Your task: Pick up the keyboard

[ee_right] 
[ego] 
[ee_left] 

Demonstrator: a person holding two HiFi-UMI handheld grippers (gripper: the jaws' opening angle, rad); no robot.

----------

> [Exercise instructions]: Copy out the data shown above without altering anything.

> [Solution]:
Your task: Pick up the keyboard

[ee_right] 
[ego] 
[ee_left] 

Demonstrator: a person holding two HiFi-UMI handheld grippers (gripper: the jaws' opening angle, rad); no robot.

With that, the answer is complete.